I don’t know what it is lately. We’re gaining sunlight… It’s gorgeous outside with the frost and snow covered trees… I’m so, so close to a personal goal… And the depression is weighing me down again.
And what I’ve only told my therapist about: The desire to self-injure is so strong again. My sister, who I’ve told about everything else, the depression, the abuse, the rapes, doesn’t even know that I SI. I haven’t told her because I’m afraid she’ll equate it to suicide, and it’s not about that at all.
I’ve been told to work through how I feel when the urge hits, what I think SI will accomplish… OK…
I feel heavy, faded, hazy, unreal, unworthy, untouchable, disjointed. I’m afraid of myself, for myself, and by proxy then, for Max. Because if something does happen to me, he’s left with Sam. And that thought alone is enough to send me into a panic, because, Max… Max does not deserve to be treated the way Sam treated us.
What do I think SI will do for me?…. I’ll feel something physical. Something else to focus on. A different type of pain, one that I can control. I’ll feel HERE, less faded. Does that make sense? It does to me. It’ll bring at least one thing into very sharp focus.
After it’s done though, I’ll have to hide my arm again. Long sleeves. Vague sense of shame, but at the same time, in a very sad way, a sense of accomplishment. I can do this. Even if this is SI.
What have I done instead? … I’m writing here this time. Is it helping?
Oddly enough. Yes. Slowly. And… I’ve promised myself that I’ll let me get a tattoo where I usually SI when it heals and the scars fade more. A few lines that I love from a poem by Adrienne Rich:
The woman who cherished her suffering is dead. I am her descendant.
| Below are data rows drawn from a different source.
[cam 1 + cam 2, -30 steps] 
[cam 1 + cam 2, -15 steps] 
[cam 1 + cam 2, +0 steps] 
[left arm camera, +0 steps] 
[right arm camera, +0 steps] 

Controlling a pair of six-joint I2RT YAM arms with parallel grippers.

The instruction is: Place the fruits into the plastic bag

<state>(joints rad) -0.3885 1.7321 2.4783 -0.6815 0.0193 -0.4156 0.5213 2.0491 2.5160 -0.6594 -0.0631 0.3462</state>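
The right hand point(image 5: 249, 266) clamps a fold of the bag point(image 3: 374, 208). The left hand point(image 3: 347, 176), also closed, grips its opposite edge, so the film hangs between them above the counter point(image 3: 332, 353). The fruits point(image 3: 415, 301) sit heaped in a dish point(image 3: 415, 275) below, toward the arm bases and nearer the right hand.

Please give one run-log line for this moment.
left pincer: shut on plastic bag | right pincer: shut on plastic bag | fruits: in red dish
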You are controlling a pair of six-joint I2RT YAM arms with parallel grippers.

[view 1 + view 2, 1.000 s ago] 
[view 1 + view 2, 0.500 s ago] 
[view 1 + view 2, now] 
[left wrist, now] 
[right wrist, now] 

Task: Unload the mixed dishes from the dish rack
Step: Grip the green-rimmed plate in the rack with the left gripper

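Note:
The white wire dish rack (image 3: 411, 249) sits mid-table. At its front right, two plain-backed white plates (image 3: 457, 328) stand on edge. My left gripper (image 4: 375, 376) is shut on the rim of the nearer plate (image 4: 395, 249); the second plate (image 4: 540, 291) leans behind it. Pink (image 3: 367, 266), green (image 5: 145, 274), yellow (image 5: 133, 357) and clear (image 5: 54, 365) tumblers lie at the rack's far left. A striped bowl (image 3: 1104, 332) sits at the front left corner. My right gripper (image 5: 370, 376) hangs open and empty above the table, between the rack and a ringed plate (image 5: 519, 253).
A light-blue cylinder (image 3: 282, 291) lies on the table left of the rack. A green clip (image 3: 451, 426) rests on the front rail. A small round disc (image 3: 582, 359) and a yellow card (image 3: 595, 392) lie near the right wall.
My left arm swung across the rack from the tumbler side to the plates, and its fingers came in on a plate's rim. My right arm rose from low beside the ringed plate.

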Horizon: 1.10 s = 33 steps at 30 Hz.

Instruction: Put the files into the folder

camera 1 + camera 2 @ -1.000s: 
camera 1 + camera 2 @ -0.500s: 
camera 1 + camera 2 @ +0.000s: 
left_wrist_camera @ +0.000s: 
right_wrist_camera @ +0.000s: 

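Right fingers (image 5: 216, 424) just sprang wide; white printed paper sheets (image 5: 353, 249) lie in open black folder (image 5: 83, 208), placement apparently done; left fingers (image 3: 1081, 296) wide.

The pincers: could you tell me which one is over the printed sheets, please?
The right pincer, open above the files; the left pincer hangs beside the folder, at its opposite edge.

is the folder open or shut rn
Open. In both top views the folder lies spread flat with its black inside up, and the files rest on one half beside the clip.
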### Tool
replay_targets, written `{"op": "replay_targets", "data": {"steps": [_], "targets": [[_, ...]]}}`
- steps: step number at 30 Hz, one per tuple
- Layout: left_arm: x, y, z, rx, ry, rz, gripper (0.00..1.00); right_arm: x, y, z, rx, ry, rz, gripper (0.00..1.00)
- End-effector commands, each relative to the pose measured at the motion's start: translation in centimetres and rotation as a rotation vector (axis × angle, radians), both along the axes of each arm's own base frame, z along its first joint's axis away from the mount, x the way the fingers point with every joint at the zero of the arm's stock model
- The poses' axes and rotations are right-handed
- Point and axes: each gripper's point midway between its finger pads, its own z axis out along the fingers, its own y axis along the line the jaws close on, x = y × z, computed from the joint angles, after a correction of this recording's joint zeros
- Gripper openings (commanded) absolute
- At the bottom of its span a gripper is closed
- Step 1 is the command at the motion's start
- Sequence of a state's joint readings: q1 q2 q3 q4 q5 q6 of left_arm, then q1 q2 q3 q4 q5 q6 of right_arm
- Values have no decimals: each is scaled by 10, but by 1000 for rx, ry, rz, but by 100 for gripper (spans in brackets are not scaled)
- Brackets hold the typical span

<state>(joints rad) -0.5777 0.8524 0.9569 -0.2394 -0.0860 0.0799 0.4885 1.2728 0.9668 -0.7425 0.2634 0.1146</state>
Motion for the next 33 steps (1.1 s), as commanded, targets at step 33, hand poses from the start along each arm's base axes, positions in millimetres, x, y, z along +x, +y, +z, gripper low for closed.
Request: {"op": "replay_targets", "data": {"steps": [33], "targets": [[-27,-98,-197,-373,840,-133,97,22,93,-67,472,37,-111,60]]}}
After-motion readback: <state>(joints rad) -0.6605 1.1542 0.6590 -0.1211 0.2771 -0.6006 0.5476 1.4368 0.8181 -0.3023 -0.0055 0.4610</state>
I love the scar-tissue she handed on to me,
but I want to go on from here with you
fighting the temptation to make a career of pain.
It’ll be just that much longer to wait if I do SI.
Here’s a link that I’ve been visiting lately that might help any one else struggling with SI (it will open a new window): http://www.palace.net/~llama/psych/fself.html
I’ll be adding a copy to my Support Resources links, and any others that I find.